Она по одному доставала из шкафа свои платья, с холодным высокомерием шла через всю комнату мимо Васи к чемодану, затем возвращалась обратно. Когда она прошла к чемодану в седьмой или восьмой раз, неся в руках перламутровую коробочку с подаренными ей родителями в день свадьбы старинными изумрудными серьгами, Вася не выдержал.
- Ну, хватит, Танюш, - попросил он, - ну что ты так вскинулась? Какой дурак, скажи, станет ждать, беречь для тебя начальственное кресло?

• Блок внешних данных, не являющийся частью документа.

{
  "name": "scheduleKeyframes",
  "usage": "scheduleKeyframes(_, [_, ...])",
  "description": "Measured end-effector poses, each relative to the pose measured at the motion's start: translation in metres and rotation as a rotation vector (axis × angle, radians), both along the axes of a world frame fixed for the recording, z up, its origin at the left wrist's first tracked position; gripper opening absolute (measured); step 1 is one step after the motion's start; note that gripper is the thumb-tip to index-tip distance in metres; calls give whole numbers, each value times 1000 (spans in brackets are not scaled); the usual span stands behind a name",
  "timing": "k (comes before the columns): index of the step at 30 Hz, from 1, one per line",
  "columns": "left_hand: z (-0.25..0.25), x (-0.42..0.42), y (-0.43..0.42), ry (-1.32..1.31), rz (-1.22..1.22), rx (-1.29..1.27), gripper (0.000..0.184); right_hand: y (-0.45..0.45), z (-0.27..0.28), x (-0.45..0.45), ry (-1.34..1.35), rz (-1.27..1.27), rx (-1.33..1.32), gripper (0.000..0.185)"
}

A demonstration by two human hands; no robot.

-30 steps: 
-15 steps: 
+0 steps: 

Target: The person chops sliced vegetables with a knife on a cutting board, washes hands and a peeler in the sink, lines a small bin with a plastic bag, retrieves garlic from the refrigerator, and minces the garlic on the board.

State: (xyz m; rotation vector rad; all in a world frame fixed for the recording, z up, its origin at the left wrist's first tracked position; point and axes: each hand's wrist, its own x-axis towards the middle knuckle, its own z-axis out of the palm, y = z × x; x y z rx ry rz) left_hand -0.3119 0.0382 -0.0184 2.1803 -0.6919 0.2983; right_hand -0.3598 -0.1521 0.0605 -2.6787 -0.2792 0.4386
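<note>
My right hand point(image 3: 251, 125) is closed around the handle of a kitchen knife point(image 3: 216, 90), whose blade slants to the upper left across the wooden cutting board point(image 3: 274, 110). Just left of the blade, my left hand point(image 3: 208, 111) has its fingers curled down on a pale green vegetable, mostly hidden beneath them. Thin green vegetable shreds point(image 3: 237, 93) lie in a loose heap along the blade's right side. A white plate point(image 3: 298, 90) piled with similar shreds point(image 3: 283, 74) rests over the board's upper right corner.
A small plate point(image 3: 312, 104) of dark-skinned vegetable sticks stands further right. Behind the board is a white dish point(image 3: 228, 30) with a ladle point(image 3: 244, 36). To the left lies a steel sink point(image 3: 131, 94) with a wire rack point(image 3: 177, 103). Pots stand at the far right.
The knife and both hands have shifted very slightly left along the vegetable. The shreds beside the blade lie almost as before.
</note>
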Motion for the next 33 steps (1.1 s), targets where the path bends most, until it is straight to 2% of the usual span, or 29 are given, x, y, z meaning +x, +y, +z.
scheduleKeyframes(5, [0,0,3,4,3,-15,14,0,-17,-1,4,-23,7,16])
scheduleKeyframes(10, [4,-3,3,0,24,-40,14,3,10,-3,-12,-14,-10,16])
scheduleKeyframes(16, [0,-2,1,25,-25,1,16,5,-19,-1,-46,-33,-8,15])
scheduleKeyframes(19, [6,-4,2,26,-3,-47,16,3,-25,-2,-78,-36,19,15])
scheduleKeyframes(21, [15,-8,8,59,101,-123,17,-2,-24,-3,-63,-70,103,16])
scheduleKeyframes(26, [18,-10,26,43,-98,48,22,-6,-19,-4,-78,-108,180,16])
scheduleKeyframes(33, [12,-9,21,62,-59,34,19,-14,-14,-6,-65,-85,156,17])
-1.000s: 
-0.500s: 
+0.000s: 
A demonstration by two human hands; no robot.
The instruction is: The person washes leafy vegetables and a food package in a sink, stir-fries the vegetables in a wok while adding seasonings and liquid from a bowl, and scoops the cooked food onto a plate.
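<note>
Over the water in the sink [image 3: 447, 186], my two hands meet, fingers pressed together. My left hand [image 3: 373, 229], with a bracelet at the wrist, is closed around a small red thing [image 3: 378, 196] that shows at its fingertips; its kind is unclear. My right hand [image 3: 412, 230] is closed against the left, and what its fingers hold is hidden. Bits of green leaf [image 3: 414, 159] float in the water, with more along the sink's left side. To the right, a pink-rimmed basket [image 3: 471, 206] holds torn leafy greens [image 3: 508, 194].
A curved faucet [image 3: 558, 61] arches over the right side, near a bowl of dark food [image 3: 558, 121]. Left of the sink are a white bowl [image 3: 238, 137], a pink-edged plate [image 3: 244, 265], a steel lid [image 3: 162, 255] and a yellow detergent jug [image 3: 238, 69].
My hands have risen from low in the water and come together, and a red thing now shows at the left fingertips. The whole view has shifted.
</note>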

И ты знала, когда согласилась ехать сюда, и я знал, что оно уплывает от нас.
- Знали мы по-разному! - приняла вызов Татьяна Романовна, принесла и демонстративно положила в чемодан зонтик.
- Я больной человек, у меня давление, у меня весь отдых насмарку пойдет, - пожаловался Вася, глубоко вздохнув об отсутствующем Тимошке, и на всякий случай изобразил на лице страдание.
Татьяна Романовна принесла и непримиримо швырнула в чемодан свой новый, еще не просохший после утреннего моря купальник.
- Боже мой, как ску-у-учно! - с тоской протянул Вася. - Ну сколько, скажи, можно обсасывать одно и то же?
Что тебе далась эта лаборатория? Ты ведь знаешь, я, по сути дела, руковожу постановкой эксперимента. Они же все вокруг меня вертятся...
- Вот, вот! - с готовностью подхватила Татьяна Романовна. - "Главный теоретик"! Только такой единицы в нашем институте не существует! Ты просто дойная корова, и все, кому не лень, тебя доят! Кобыш-не Морозов, он себя покажет. Ты у него попляшешь на горячей сковороде. А когда кончит тебя потрошить, задвинет куда-нибудь...
- Подожди, подожди, - остановил Вася ее обидные прогнозы. - А где это куда-нибудь?
- Куда весь отработанный бесполезный балласт списывают.
- Танюш, ну ладно, ну, я бесполезный, я балласт, ноты ведь у меня полезная, активная, будешь представлять нашу фирму в единственном числе, глядишь, нива науки не заглохнет.